Die ersten brauchbaren Plattenspieler zum Auflegen kamen Anfang der 60er Jahre auf den Markt. Die ersten DJ’s spielten damit vor Allem in Radiosendern ein Lied nach dem Anderen und moderierten Ihre (wir nennen es mal) „Performance“. Anfang der 70er Jahre kamen mit neuer Technik ungeahnte Möglichkeiten auf, Lieder übereinander zu legen und so neu Sounds zu kreieren.

Durch die HipHop-Musik und das dort entstandene Scratching entwickelten sich die DJ’s wieder ein Stück weiter und es entstand ein Wettstreit wer die Platte am besten im Griff hat. Diese Wettbewerbe gibt es bis Heute.

Als die Firma Pioneer den ersten CDJ im Jahre 1998 auf den Markt brachte, war bereits abzusehen, dass sich in Sachen DJing einiges ändern wird. CD-Mappen lösten mehr und mehr den Plattenkoffer ab. Es war nun möglich eine weitaus größere Musiksammlung zu transportieren. Während auf eine Schallplatte in der Regel bis zu 10 Lieder Platz finden, sind es auf CD gleich doppelt so viele bei deutlich weniger Gewicht und Platzbedarf. Zudem boten CD’s ab Ende der 90er die Möglichkeit, seine CD’s selbst zu brennen und sich so seine Musiksammlung zu personalisieren. Ich selbst hatte meinen ersten CD-Brenner 1998, damals 800 DM teuer.

Mitte der 2000er Jahre waren auf Großveranstaltungen zunächst noch 2 Plattenspieler und 2 CD-Player vorhanden. Die Top-DJ’s legten teilweise noch mit Platten auf, teils dann schon mit CD.

Zehn Jahre später findet man Plattenspieler noch in Discotheken, wo mit Timecode-System aufgelegt wird. Ein Timecode ist eine Mischung aus dem Gefühl eine Schallplatte zu benutzen und gleichzeitig die Vorteile einer riesigen Musiksammlung auf dem Laptop zu verwenden. Es wird dabei eine Schallplatte benutzt, die ein genormtes Tonsignal abspielt. Das Signal des Plattenspielers wird dabei durch ein passendes Interface (Soundkarte) in den Laptop geschickt. Der Laptop bzw. das DJ-Programm „hört“ dadurch, an welcher Stelle sich die Platte gerade befindet und übersetzt diese Information auf die mp3-Datei. Man kann kurz gesagt jede mp3-Datei scratchen. Für CD-Player gibt es diese Möglichkeit übrigens auch. Beim lesen merkt man aber bereits, dass diese Timecode-Lösung nicht optimal ist. Die Schallplatte kann zerkratzen und der Fehler überträgt sich sofort auf das Programm. Es gibt da einige Fehlerquellen.

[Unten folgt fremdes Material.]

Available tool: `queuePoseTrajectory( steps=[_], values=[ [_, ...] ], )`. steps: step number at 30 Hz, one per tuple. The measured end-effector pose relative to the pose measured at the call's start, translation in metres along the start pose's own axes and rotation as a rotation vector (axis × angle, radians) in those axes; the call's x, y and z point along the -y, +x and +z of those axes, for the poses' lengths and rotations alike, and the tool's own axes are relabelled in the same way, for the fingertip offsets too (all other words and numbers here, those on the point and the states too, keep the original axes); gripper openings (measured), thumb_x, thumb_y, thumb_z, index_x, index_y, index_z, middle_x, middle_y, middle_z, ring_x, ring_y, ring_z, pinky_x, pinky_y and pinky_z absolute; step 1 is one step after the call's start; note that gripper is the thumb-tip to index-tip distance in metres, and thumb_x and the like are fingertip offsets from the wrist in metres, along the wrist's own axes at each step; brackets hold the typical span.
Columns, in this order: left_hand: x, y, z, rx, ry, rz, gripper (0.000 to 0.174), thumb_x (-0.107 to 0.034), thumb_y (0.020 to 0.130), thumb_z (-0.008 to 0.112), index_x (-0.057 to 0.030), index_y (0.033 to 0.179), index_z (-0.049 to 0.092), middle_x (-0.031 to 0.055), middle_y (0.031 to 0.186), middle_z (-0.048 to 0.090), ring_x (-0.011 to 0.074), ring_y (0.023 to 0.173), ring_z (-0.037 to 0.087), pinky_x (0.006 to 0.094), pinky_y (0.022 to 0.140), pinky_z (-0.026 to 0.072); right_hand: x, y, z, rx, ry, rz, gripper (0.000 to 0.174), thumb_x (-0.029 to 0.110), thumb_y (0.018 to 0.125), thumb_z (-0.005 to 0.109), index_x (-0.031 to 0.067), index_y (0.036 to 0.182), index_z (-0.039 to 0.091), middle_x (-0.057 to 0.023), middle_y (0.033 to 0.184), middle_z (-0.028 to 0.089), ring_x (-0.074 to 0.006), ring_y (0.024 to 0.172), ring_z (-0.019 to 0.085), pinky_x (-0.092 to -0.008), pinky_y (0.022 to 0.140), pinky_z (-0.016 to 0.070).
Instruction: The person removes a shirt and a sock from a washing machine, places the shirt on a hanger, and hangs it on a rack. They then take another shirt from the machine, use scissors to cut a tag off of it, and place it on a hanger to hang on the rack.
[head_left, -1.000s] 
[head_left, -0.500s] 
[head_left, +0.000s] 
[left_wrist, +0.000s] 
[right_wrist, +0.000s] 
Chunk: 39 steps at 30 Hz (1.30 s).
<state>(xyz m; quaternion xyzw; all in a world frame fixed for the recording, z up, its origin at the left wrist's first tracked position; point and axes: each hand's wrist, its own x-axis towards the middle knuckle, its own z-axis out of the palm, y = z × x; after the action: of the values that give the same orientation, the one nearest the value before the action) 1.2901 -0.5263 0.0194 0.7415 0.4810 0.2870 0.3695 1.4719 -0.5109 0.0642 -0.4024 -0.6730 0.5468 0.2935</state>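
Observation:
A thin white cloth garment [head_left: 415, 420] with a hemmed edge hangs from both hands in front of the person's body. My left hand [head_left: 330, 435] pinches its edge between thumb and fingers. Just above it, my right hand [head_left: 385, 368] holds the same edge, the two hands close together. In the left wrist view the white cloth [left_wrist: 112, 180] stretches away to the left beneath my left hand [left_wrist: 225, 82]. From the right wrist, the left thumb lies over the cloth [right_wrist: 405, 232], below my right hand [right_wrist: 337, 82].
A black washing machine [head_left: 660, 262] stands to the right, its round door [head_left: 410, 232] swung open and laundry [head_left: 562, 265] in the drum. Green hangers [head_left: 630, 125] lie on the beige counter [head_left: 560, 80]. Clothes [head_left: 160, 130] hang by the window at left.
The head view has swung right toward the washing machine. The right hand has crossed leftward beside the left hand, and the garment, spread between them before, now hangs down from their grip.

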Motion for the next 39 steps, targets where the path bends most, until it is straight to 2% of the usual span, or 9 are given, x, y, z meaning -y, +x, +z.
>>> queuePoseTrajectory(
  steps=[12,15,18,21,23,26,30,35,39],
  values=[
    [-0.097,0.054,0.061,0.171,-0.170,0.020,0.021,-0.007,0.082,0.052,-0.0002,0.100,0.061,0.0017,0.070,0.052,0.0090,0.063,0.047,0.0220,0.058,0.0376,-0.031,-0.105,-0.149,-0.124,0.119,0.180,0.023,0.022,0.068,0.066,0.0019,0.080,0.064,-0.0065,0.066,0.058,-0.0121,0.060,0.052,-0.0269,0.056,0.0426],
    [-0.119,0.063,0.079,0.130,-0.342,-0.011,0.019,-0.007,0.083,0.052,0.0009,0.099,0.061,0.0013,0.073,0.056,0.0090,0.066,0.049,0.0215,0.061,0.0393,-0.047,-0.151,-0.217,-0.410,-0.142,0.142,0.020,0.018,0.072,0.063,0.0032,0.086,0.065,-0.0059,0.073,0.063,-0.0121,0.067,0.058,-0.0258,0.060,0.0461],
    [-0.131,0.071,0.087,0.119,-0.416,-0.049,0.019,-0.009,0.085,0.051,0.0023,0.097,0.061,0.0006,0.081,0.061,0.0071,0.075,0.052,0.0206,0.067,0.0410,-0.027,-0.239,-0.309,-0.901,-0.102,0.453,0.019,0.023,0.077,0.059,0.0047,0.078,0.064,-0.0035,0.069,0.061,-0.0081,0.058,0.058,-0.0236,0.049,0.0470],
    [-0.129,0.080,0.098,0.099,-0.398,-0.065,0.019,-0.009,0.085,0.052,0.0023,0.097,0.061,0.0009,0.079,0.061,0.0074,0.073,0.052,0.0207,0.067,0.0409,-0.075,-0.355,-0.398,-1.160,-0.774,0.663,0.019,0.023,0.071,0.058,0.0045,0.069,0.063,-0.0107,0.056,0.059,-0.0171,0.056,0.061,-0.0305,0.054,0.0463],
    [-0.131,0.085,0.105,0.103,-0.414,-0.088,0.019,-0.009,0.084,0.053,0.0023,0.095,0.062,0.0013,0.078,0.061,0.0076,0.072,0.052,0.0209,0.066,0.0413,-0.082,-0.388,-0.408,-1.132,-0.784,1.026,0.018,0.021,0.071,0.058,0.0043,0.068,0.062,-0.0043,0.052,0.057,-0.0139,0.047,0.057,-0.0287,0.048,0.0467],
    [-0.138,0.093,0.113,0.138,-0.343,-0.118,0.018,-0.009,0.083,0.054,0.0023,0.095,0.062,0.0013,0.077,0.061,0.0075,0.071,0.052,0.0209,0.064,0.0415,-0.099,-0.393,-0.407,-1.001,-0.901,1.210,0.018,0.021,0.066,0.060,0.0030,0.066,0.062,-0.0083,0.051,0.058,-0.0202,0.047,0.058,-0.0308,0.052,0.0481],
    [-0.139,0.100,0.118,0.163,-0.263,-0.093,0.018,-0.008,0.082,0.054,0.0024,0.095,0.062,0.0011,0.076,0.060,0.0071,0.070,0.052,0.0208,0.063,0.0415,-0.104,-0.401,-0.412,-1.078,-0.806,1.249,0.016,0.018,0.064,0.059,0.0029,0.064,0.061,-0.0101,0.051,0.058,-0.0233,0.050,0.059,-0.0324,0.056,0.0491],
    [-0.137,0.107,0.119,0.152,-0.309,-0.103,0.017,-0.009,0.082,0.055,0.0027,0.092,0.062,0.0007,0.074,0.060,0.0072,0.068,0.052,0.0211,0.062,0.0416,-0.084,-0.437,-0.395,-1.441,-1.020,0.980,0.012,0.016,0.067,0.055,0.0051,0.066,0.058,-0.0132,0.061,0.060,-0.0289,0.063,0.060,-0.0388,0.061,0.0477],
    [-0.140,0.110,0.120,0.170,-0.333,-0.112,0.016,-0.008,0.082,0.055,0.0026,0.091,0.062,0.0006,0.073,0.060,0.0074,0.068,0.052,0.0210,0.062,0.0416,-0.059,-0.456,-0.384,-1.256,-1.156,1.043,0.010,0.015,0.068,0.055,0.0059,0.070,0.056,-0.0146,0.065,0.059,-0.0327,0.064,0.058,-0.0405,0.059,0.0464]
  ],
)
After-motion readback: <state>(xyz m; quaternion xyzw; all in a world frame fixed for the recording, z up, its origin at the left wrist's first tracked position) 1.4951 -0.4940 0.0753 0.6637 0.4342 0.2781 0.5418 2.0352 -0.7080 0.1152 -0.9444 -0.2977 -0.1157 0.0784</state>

Wieder Zehn Jahre später hat sich die CD und Schallplatte so gut wie verabschiedet. DJ’s legen ausschließlich mit Controller und Laptop oder mit neuartigen Media-Playern auf, bei denen man die Musik über mobile Festplatte oder USB-Stick einspeist. Die Media-Player wie zum Beispiel der Pioneer CDJ-2000 Nexus 2 erlauben es entweder einen USB-Stick (oder eine USB-Festplatte) anzuschließen und von jedem Player auf jeden angeschlossenen Stick zuzugreifen. Zudem kann man diese (sehr hochpreisigen) Geräte an den Laptop anschließen und wie mit einem Controller direkt ins Programm eingreifen und die Lieder suchen, spielen, pitchen, loopen usw. Das hat den großen Vorteil, dass die geübte Handhabung des Players unverändert bleibt.

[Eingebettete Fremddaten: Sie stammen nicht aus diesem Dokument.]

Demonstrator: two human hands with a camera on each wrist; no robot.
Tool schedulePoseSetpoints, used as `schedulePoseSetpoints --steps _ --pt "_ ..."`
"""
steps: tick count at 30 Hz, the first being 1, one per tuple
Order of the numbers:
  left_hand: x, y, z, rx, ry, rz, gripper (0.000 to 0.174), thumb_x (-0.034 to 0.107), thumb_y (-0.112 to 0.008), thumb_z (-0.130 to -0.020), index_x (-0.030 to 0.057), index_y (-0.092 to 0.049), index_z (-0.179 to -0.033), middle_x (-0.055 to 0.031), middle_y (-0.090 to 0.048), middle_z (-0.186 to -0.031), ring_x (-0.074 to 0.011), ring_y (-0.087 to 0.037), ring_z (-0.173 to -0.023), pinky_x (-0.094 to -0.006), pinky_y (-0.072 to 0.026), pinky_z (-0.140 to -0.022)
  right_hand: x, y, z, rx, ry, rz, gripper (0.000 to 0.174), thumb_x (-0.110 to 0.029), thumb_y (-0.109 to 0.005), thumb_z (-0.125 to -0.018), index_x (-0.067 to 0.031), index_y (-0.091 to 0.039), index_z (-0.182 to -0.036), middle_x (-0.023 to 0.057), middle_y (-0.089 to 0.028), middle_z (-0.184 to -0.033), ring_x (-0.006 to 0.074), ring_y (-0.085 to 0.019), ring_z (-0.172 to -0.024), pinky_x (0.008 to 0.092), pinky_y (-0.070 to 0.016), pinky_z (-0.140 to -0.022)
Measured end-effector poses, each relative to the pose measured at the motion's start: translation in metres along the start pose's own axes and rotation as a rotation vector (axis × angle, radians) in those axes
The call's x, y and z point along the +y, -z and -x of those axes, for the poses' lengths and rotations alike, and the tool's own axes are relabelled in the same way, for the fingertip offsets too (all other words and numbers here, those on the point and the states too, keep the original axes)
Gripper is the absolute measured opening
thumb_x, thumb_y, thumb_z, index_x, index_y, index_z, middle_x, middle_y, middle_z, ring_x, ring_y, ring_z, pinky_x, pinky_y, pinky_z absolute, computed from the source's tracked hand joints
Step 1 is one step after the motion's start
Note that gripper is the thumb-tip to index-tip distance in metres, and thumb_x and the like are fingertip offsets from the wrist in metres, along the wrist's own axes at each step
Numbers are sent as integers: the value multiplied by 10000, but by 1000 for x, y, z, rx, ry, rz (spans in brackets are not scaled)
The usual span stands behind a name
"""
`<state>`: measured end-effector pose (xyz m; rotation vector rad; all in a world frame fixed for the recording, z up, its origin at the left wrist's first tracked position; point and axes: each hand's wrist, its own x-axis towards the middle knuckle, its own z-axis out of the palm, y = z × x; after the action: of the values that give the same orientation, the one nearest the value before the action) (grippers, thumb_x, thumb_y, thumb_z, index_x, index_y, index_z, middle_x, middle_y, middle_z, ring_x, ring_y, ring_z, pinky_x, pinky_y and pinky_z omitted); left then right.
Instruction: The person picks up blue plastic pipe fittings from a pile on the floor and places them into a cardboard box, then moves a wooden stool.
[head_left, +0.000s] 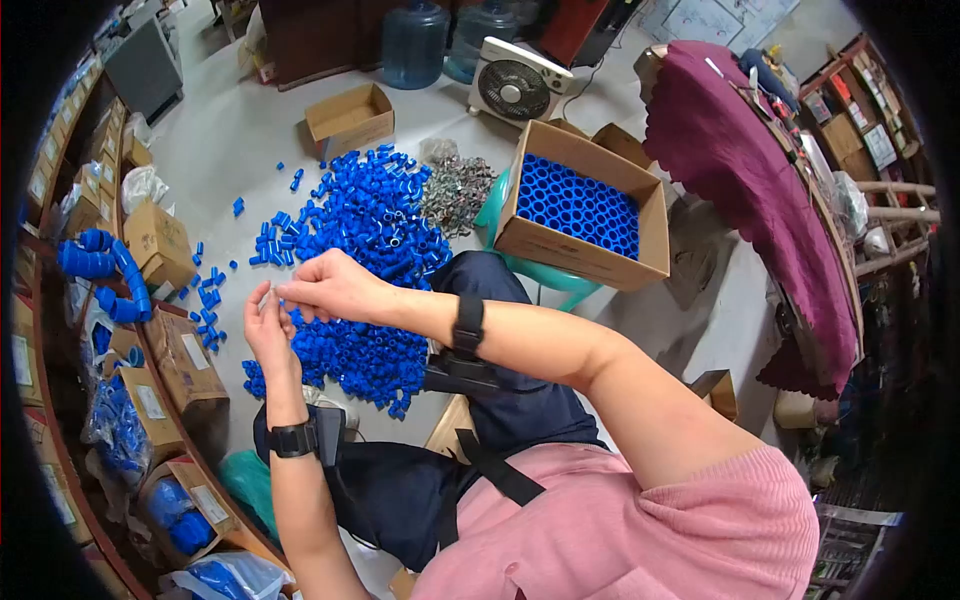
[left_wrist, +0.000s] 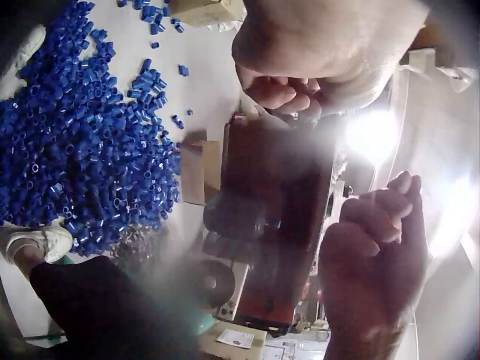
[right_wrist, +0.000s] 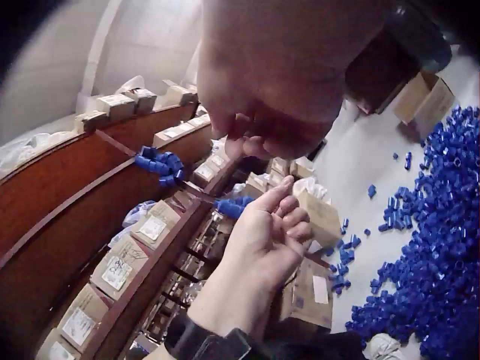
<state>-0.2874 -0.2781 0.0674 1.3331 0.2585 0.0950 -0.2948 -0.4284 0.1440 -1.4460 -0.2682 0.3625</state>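
Observation:
In the head view the left hand [head_left: 268,330] and right hand [head_left: 338,287] are raised close together over the left side of a heap of blue plastic fittings [head_left: 375,225]. Both have curled fingers, and their fingertips nearly meet. No object shows clearly between them; whether something tiny is pinched there cannot be made out. The left wrist view has the left hand [left_wrist: 322,56] at the top, fingers folded, and the right hand [left_wrist: 375,262] below it. In the right wrist view, the left hand [right_wrist: 266,236] has its thumb against the curled index finger, under the right hand [right_wrist: 289,82].
Grey metal pieces [head_left: 458,195] lie beside the blue heap. A carton [head_left: 575,255] of blue fittings rests on a green stool [head_left: 490,212]. An empty-looking box [head_left: 350,122], a fan [head_left: 515,88] and water bottles [head_left: 413,48] stand behind. Shelves with cartons [head_left: 160,245] line the left.

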Motion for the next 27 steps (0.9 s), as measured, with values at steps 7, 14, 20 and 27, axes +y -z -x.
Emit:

Die gängigste Lösung ist heutzutage jedoch der All-in-One-Controller. Dieser ist Mischpult und 2 bzw. 4 Player in einem Gerät. Er wird einfach mit einem USB-Kabel an den Laptop angeschlossen und mit Audiokabel an das Soundsystem und fertig. Das sieht bei einer Mediaplayer/Mixer-Kombination schon anders aus. Gerade als Hochzeits-DJ oder generell als mobiler DJ ist dies daher auch die erste Wahl. Pioneer, Denon und alle Anderen namhaften Firmen bauen mittlerweile diese Controller im Preisbereich von 200,- bis 3.000,- EUR.

Wir sehen: Man kommt an einem digitalen System eigentlich gar nicht mehr vorbei. CD-Rohlinge verschwinden aus den Läden, aktuelle Musik ist auf Schallplatten gar nicht mehr verfügbar. Ich kann die Vinyl-Fans natürlich verstehen. Eine Platte zu verwenden ist ein tolles Gefühl. Aber die digitalen System überwiegen zunehmend mit Ihren Vorteilen. Entscheidet selbst, womit ihr auflegen wollt, aber spielt gute Musik!